[Exercise description] Apart from the images, every record here needs to be copied exactly.

*** Data records

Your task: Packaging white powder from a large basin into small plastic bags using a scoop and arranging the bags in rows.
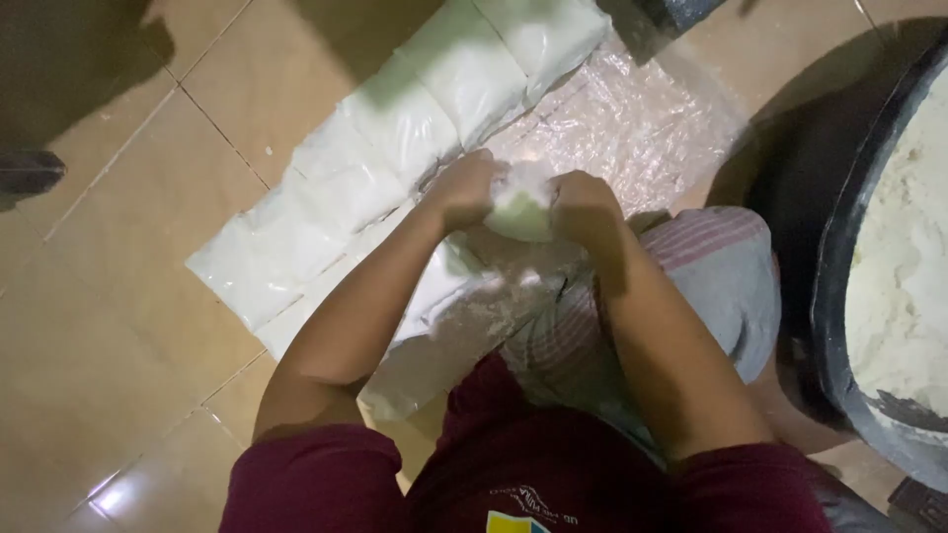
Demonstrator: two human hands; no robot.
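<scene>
Up and to the left of my fingers I count a row of filled white powder bags (395,148) already laid side by side on the clear plastic sheet (642,128), so much of the packing looks done. My left hand (464,190) and right hand (585,205) are both curled tight around one small bag of powder (520,209) between them. Far right of the fingers the black tub of powder (894,286) is cut off, so I can't tell how much remains, and the bag's neck is hidden.
</scene>
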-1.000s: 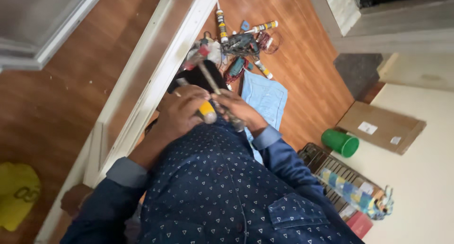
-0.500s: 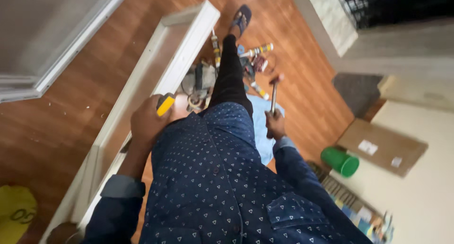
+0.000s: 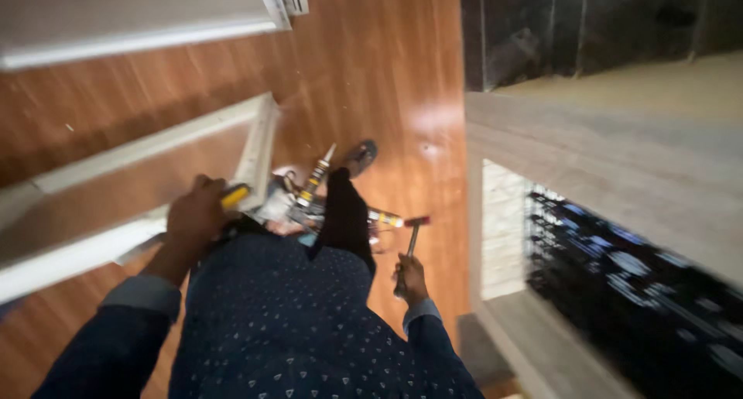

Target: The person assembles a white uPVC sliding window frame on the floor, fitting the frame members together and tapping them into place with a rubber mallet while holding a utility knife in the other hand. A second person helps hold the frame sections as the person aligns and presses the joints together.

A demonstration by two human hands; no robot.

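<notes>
Hammer (image 3: 411, 240) in right hand (image 3: 409, 279) grip — left hand (image 3: 197, 213) closed round yellow-handled tool (image 3: 234, 195), w/ white frame (image 3: 139, 190) alongside.

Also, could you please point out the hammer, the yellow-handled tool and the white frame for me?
hammer (image 3: 412, 235), head view, on its shaft above the right hand.
yellow-handled tool (image 3: 234, 195), head view, on the yellow grip.
white frame (image 3: 259, 147), head view, on its end rail.

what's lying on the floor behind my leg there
A pile of tools on the wood floor, including a yellow-banded tube. The leg covers the pile's right part, apart from one tube end; the blur hides what each tool is.
</notes>
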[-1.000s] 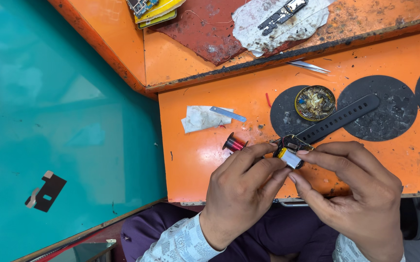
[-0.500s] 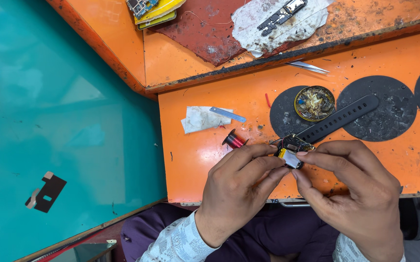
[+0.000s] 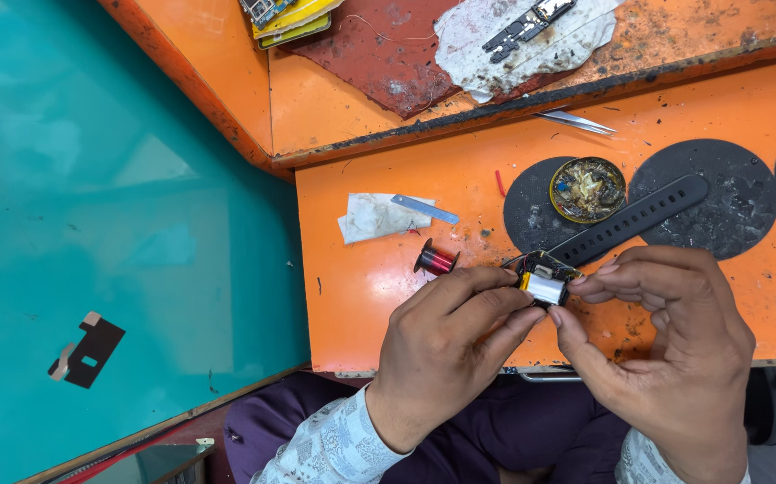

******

[Solution to this task]
Your task: Packaging white powder from a large basin into small plastic bags using a scoop and arranging the bags in rows.
Demonstrator: two human hands; no robot.
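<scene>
Up and to the left of my fingers I count a row of filled white powder bags (395,148) already laid side by side on the clear plastic sheet (642,128), so much of the packing looks done. My left hand (464,190) and right hand (585,205) are both curled tight around one small bag of powder (520,209) between them. Far right of the fingers the black tub of powder (894,286) is cut off, so I can't tell how much remains, and the bag's neck is hidden.
</scene>
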-1.000s: 
-0.500s: 
+0.000s: 

Target: The person assembles a white uPVC sliding window frame on the floor, fitting the frame members together and tapping them into place with a rubber mallet while holding a utility knife in the other hand. A second person helps hold the frame sections as the person aligns and presses the joints together.

A demonstration by two human hands; no robot.

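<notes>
Hammer (image 3: 411, 240) in right hand (image 3: 409, 279) grip — left hand (image 3: 197, 213) closed round yellow-handled tool (image 3: 234, 195), w/ white frame (image 3: 139, 190) alongside.

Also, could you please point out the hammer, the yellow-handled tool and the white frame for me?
hammer (image 3: 412, 235), head view, on its shaft above the right hand.
yellow-handled tool (image 3: 234, 195), head view, on the yellow grip.
white frame (image 3: 259, 147), head view, on its end rail.

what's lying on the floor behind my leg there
A pile of tools on the wood floor, including a yellow-banded tube. The leg covers the pile's right part, apart from one tube end; the blur hides what each tool is.
</notes>
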[-1.000s] 
[-0.500s] 
[+0.000s] 

The output given here is complete.